▶ [TASK DESCRIPTION]:
Reproduce, please, only the lines from the first line below to the line containing "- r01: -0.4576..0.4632", inclusive.

▶ [DATASET CONTENT]:
##############################

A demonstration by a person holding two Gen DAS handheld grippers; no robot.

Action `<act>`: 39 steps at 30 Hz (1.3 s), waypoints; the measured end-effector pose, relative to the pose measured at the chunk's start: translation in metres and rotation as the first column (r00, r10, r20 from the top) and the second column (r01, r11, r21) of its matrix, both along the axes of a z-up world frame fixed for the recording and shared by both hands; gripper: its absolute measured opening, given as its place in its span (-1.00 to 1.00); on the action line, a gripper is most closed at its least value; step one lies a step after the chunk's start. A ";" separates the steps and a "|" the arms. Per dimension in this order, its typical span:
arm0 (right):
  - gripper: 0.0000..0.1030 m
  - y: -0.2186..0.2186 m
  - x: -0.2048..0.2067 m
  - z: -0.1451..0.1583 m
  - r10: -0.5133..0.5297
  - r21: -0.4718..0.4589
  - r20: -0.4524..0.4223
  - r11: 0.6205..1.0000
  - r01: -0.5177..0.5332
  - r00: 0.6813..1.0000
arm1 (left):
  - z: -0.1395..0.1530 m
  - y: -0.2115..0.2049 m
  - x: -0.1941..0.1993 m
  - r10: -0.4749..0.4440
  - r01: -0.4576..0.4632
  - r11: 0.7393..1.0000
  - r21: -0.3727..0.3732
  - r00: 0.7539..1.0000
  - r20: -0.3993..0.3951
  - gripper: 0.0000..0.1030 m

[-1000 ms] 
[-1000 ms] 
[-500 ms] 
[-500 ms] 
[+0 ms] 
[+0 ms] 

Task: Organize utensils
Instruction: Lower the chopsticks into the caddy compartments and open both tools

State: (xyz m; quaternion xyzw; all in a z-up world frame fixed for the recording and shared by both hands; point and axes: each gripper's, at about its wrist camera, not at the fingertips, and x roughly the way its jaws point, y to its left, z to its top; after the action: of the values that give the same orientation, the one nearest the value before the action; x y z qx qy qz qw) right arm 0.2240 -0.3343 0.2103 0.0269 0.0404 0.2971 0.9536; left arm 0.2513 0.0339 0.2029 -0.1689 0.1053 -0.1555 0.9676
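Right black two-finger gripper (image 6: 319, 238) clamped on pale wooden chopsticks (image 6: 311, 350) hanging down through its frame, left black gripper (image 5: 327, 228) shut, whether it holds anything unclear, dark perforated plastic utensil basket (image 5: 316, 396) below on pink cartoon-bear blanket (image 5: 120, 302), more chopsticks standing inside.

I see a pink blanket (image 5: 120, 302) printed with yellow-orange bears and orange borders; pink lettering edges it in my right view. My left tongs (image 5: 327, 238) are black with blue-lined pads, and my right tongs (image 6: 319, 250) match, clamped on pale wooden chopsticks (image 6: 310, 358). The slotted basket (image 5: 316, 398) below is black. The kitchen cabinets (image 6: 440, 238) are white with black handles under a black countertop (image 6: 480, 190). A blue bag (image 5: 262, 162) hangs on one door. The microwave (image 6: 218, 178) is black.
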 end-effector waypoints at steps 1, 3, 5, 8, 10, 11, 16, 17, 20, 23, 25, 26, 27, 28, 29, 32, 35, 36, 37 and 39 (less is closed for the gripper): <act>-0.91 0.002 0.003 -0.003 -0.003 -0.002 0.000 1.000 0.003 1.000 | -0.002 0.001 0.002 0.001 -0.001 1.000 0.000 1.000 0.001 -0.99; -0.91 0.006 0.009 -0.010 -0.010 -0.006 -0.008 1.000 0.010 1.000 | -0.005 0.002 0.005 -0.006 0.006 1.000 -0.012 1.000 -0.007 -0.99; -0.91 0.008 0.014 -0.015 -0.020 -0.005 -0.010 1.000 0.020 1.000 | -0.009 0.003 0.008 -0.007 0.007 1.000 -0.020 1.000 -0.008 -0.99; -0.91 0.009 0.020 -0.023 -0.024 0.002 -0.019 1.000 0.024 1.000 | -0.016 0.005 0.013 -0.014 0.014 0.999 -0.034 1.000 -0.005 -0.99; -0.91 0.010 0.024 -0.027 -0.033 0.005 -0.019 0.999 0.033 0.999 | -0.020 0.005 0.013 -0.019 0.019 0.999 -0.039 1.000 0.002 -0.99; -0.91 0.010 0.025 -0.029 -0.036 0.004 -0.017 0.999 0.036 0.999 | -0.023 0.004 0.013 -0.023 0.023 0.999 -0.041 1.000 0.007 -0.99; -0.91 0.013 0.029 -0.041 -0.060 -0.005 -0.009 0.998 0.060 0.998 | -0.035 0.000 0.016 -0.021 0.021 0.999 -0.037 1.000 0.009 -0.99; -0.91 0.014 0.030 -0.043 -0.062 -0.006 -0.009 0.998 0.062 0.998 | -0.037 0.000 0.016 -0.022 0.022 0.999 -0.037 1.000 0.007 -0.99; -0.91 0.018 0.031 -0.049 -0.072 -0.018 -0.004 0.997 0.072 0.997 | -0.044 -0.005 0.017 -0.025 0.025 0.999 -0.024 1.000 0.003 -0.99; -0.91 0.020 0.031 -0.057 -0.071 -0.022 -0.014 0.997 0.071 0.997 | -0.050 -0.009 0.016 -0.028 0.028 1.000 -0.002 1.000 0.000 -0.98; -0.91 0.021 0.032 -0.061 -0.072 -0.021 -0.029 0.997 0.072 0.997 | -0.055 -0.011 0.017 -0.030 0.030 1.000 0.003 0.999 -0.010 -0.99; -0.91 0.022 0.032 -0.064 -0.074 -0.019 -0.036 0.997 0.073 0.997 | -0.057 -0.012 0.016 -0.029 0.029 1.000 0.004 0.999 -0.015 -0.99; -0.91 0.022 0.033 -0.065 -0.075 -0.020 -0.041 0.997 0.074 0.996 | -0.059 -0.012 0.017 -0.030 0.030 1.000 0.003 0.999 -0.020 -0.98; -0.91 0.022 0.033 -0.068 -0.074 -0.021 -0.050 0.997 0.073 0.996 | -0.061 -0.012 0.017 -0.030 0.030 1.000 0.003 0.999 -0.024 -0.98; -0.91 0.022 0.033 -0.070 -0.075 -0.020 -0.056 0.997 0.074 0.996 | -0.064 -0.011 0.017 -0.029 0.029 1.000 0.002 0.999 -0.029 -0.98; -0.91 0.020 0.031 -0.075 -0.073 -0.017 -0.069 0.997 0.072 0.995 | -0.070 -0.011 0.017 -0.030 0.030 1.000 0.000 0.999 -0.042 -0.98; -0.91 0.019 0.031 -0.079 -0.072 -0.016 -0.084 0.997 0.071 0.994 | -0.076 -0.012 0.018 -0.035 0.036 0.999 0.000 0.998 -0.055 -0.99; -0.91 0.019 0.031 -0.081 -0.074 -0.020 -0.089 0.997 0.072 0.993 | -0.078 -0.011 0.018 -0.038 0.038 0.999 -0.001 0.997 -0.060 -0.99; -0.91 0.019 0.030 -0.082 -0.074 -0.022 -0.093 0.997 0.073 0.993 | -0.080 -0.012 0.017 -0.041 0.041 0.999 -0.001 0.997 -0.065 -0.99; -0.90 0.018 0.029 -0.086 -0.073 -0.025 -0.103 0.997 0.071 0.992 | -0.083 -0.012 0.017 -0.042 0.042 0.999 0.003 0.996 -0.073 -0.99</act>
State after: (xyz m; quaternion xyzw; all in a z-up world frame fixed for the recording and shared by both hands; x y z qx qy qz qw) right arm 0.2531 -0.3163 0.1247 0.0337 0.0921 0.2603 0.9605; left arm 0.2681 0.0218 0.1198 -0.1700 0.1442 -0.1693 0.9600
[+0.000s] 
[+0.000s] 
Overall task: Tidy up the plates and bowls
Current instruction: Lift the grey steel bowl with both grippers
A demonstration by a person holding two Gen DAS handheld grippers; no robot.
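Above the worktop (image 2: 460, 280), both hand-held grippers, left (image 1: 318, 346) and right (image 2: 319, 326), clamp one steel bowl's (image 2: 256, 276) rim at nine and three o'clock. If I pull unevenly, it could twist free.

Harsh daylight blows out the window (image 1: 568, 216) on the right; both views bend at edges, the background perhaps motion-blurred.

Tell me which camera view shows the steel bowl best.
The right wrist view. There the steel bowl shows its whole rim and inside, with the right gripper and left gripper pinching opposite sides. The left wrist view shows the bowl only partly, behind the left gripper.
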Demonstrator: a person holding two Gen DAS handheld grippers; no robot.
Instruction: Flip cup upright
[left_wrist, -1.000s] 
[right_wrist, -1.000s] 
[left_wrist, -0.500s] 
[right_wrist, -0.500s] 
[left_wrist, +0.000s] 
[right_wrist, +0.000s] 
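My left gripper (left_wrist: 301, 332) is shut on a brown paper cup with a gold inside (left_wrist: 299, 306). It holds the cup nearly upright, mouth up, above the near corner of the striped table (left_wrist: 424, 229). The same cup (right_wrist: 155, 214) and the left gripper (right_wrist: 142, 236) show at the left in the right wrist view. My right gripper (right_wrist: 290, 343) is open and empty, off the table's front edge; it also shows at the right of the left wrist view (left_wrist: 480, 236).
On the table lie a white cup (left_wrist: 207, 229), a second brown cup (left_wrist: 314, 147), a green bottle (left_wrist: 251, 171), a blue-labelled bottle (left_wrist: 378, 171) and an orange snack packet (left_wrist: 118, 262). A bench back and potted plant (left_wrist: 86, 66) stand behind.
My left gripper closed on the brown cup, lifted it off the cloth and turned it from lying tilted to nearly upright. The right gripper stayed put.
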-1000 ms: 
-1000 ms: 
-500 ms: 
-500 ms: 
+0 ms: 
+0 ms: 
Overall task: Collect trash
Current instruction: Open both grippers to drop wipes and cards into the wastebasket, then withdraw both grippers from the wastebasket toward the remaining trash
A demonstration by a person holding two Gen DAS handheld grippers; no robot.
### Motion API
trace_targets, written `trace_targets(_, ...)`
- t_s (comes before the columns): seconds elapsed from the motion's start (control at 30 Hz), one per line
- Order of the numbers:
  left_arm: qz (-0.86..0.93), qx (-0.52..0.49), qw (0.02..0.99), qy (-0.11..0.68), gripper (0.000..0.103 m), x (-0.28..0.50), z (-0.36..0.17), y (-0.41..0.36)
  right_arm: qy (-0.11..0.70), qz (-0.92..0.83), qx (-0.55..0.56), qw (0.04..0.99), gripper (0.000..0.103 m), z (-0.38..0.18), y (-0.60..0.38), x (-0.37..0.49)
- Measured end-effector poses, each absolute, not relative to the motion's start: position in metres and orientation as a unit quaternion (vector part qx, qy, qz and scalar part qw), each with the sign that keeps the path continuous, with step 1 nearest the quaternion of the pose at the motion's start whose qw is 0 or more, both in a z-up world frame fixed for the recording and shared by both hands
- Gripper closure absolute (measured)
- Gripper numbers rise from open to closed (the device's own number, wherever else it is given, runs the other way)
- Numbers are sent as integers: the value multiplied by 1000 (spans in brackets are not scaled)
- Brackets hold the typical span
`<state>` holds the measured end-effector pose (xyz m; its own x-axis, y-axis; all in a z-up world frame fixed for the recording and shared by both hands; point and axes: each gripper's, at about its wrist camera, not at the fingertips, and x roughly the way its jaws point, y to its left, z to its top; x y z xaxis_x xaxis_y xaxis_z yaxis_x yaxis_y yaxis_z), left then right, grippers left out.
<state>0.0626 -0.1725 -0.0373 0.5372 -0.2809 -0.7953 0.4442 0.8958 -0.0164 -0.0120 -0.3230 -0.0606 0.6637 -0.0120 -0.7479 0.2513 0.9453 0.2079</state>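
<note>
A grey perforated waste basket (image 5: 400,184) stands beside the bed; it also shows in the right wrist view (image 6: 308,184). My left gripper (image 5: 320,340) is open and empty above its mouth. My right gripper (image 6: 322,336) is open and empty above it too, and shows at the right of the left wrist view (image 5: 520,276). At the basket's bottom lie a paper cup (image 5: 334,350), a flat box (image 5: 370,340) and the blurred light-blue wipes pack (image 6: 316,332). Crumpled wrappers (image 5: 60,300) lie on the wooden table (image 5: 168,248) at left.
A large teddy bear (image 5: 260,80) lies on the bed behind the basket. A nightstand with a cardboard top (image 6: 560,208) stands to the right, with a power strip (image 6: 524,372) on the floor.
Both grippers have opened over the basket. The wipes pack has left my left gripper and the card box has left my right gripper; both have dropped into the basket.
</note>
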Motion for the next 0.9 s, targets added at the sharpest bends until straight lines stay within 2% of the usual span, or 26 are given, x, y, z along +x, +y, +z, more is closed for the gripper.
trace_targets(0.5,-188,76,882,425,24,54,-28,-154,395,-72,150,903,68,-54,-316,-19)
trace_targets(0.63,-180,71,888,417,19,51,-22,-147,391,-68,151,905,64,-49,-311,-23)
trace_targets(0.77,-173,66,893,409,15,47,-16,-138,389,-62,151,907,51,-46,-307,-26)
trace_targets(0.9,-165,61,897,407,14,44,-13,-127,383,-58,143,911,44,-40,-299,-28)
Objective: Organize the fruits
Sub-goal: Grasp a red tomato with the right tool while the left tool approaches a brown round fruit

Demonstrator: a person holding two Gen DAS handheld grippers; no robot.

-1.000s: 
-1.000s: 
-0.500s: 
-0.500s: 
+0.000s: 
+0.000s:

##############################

▶ [ANSWER BOX]:
A demonstration by a person holding two Gen DAS handheld grippers; no robot.

Action `<act>`: 39 steps at 30 Hz (1.3 s), waypoints; the measured end-effector pose, relative to the pose measured at the chunk's start: translation in metres and rotation as the first column (r00, r10, r20 from the top) and the second column (r01, r11, r21) of its matrix, both along the axes of a z-up world frame fixed for the recording and shared by both hands; gripper: its absolute measured opening, given as its place in its span (-1.00 to 1.00); on the action line, a gripper is most closed at its least value; step one lies a step after the chunk's start. A ";" separates the steps and a "|" the arms. Per dimension in this order, its typical span:
arm0 (right):
  - gripper: 0.0000..0.1030 m
  - y: -0.2186..0.2186 m
  - x: -0.2048..0.2067 m
  - z: -0.1451..0.1583 m
  - r10: -0.5133..0.5297
  - r21: -0.4718..0.4589
  - r20: -0.4524..0.4223
  - r11: 0.6205..1.0000
  - r01: -0.5177..0.5332
  - r00: 0.6813..1.0000
arm1 (left):
  - z: -0.1395..0.1530 m
  - y: -0.2115..0.2049 m
  - x: -0.1941..0.1993 m
  - r10: -0.4749..0.4440
  - r01: -0.4576..0.4632

Work on the exercise is now finished.